● Task prompt: For the entries below, repeat exactly each line starting with the one that contains "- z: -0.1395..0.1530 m" and going on through the one that contains "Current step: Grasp", and no others.

● Given records:
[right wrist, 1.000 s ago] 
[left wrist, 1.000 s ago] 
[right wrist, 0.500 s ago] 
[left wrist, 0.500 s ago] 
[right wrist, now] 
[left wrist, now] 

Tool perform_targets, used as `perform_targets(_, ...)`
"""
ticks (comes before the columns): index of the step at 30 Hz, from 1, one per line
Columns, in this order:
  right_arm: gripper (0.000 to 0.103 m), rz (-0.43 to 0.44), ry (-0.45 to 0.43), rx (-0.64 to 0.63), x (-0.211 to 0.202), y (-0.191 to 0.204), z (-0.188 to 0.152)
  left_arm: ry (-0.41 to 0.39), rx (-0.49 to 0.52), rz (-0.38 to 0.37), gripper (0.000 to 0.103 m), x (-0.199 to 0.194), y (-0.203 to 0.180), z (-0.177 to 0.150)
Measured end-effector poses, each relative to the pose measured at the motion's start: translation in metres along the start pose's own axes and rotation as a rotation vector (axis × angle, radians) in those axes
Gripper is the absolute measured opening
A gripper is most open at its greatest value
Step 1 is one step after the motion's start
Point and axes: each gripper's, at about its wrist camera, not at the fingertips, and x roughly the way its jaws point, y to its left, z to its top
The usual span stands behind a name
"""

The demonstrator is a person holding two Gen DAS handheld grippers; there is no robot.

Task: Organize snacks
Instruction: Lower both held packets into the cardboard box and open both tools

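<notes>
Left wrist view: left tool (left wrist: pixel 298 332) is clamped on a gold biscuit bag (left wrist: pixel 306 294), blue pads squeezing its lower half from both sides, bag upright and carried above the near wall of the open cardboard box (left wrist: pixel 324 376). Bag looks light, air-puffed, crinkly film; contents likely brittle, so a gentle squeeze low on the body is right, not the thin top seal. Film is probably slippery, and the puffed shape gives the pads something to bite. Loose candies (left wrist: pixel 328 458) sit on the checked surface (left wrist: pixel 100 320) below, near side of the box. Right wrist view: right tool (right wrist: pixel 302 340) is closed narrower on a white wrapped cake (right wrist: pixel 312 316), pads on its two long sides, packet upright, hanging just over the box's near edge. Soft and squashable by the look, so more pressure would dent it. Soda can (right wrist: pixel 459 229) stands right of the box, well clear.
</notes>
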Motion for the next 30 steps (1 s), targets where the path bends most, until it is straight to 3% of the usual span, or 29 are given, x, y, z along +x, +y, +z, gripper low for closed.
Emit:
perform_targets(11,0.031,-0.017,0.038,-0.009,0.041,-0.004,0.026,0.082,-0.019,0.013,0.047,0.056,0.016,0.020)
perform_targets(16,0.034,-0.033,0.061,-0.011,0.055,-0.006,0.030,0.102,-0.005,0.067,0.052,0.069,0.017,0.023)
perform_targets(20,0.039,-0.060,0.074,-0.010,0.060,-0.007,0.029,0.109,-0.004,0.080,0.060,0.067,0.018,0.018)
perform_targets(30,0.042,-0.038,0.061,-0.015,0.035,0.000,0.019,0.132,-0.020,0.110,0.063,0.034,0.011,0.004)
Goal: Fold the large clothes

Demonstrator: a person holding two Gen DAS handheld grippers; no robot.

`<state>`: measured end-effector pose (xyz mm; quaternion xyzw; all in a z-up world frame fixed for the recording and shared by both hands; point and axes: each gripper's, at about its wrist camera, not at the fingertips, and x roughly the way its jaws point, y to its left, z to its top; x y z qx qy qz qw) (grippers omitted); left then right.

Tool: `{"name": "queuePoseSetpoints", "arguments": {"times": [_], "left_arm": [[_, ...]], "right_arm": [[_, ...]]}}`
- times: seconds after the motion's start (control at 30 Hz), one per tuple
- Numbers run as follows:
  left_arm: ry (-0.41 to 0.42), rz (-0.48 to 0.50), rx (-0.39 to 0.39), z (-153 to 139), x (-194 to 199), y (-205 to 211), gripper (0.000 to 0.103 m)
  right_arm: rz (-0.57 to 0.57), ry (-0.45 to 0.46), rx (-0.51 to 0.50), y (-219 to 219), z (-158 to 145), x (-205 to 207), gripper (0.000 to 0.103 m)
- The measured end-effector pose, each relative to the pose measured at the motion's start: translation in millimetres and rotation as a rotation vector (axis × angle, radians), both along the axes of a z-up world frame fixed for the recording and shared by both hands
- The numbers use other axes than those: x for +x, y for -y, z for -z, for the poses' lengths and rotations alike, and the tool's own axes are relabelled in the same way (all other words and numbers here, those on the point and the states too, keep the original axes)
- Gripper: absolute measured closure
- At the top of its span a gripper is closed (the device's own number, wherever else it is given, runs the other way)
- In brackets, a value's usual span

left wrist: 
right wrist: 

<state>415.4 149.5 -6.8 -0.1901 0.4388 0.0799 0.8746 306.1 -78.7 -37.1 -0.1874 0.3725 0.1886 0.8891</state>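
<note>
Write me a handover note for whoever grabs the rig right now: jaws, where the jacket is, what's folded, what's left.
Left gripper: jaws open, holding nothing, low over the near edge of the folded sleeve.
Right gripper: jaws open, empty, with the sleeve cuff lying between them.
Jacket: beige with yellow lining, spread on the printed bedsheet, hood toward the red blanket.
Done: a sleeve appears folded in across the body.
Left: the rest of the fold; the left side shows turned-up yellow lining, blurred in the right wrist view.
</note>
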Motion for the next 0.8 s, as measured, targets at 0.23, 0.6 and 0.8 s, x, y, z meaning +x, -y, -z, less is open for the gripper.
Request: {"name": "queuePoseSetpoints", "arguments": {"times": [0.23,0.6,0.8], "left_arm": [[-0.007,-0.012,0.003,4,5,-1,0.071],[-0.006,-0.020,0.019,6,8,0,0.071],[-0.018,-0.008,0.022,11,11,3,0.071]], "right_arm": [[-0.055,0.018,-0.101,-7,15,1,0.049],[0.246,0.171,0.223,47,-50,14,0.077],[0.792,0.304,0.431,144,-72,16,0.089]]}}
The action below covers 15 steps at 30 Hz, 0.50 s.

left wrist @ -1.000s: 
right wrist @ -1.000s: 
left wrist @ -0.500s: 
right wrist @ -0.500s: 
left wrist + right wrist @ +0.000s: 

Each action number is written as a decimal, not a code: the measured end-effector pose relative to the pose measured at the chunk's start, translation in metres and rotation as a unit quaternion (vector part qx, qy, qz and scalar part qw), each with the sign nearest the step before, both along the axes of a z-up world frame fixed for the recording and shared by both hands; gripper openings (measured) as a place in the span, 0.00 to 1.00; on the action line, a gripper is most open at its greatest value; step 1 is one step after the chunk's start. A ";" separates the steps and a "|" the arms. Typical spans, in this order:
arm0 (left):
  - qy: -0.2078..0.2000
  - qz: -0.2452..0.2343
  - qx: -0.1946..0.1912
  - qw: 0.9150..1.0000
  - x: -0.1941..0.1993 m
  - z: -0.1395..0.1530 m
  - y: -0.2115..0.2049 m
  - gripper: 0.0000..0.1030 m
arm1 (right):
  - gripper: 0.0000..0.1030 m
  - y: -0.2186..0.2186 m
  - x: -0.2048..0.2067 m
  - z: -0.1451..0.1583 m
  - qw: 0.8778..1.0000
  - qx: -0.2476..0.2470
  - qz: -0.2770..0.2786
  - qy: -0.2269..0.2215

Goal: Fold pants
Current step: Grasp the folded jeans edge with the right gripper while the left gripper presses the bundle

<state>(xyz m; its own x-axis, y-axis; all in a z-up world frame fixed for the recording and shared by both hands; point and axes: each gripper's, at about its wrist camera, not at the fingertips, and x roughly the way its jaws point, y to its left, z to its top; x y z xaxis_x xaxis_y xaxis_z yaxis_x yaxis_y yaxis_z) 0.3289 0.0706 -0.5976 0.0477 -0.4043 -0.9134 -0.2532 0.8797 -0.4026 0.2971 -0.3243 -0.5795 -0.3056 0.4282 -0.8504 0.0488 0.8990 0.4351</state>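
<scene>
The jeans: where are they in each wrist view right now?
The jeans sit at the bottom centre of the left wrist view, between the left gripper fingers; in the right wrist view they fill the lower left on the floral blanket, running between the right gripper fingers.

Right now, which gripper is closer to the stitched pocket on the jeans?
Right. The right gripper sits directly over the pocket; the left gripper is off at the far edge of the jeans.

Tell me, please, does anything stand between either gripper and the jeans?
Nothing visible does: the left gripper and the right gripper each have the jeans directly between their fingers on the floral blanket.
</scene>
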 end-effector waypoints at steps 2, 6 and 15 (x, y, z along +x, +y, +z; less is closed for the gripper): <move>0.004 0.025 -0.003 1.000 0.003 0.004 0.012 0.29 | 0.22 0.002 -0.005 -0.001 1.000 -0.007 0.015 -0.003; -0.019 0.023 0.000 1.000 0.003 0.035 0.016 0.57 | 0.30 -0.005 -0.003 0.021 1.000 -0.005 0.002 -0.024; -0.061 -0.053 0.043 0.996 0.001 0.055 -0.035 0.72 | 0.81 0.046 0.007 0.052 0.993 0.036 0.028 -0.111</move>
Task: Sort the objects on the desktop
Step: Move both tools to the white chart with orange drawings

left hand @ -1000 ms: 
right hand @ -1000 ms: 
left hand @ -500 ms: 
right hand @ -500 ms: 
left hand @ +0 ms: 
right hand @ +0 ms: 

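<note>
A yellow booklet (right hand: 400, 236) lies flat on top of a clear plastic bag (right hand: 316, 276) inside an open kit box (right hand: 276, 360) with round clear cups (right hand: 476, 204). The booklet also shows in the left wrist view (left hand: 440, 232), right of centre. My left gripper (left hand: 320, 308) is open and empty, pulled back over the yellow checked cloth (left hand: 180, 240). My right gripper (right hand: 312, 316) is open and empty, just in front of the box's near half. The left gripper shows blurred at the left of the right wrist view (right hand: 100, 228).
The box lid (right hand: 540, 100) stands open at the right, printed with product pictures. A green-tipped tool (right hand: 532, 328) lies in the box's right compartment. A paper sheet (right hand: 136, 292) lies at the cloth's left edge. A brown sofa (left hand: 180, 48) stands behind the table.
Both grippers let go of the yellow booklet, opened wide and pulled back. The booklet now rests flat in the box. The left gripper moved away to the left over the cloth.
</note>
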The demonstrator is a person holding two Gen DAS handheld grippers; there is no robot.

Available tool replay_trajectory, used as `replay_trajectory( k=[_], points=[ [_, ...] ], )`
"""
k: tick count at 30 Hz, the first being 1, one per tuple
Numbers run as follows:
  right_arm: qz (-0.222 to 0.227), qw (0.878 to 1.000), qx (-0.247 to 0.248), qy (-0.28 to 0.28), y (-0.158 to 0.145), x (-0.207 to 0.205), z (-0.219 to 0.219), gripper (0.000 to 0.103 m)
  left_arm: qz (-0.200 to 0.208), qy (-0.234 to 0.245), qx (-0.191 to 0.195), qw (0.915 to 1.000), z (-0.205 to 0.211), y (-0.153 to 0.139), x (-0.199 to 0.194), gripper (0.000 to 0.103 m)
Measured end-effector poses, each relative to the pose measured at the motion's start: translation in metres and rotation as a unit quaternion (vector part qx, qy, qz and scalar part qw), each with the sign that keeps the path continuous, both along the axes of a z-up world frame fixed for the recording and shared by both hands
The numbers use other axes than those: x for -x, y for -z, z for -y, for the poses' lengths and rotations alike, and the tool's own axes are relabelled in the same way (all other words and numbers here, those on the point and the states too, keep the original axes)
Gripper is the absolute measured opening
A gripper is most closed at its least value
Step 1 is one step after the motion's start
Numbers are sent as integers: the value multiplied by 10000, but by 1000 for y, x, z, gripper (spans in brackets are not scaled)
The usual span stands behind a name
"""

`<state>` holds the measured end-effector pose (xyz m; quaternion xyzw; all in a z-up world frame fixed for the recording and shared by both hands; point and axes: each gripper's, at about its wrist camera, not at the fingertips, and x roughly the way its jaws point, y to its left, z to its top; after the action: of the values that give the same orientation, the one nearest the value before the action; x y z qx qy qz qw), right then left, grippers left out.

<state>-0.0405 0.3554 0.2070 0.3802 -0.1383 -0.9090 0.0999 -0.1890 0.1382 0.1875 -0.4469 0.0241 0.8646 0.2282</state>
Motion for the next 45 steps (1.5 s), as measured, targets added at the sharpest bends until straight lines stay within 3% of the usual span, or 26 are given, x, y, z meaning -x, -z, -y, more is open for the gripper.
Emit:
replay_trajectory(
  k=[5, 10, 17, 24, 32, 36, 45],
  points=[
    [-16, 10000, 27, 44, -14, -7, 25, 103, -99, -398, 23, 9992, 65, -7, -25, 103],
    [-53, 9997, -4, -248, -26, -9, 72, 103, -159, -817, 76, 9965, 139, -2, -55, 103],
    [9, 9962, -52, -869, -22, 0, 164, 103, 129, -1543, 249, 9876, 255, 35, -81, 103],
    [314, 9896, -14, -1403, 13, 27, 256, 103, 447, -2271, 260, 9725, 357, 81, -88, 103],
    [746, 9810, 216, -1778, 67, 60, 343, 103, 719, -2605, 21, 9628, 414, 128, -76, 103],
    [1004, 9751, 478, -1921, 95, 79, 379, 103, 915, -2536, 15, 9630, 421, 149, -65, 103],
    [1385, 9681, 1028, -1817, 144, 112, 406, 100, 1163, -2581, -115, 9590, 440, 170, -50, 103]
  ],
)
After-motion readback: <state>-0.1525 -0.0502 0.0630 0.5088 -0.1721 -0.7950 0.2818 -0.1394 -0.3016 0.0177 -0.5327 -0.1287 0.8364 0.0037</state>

● Reply to the task:
  - z: -0.1395..0.1530 m
  - y: -0.2115..0.2049 m
  - gripper: 0.0000..0.1030 m
arm1 (right):
  - gripper: 0.0000..0.1030 m
  - y: -0.2186..0.2186 m
  - x: -0.2048..0.2067 m
  - z: -0.1451..0.1583 m
  - qw: 0.8778..1.0000
  - qx: -0.2476..0.2470
  - qz: -0.2770..0.2786
  - qy: -0.2269..0.2215

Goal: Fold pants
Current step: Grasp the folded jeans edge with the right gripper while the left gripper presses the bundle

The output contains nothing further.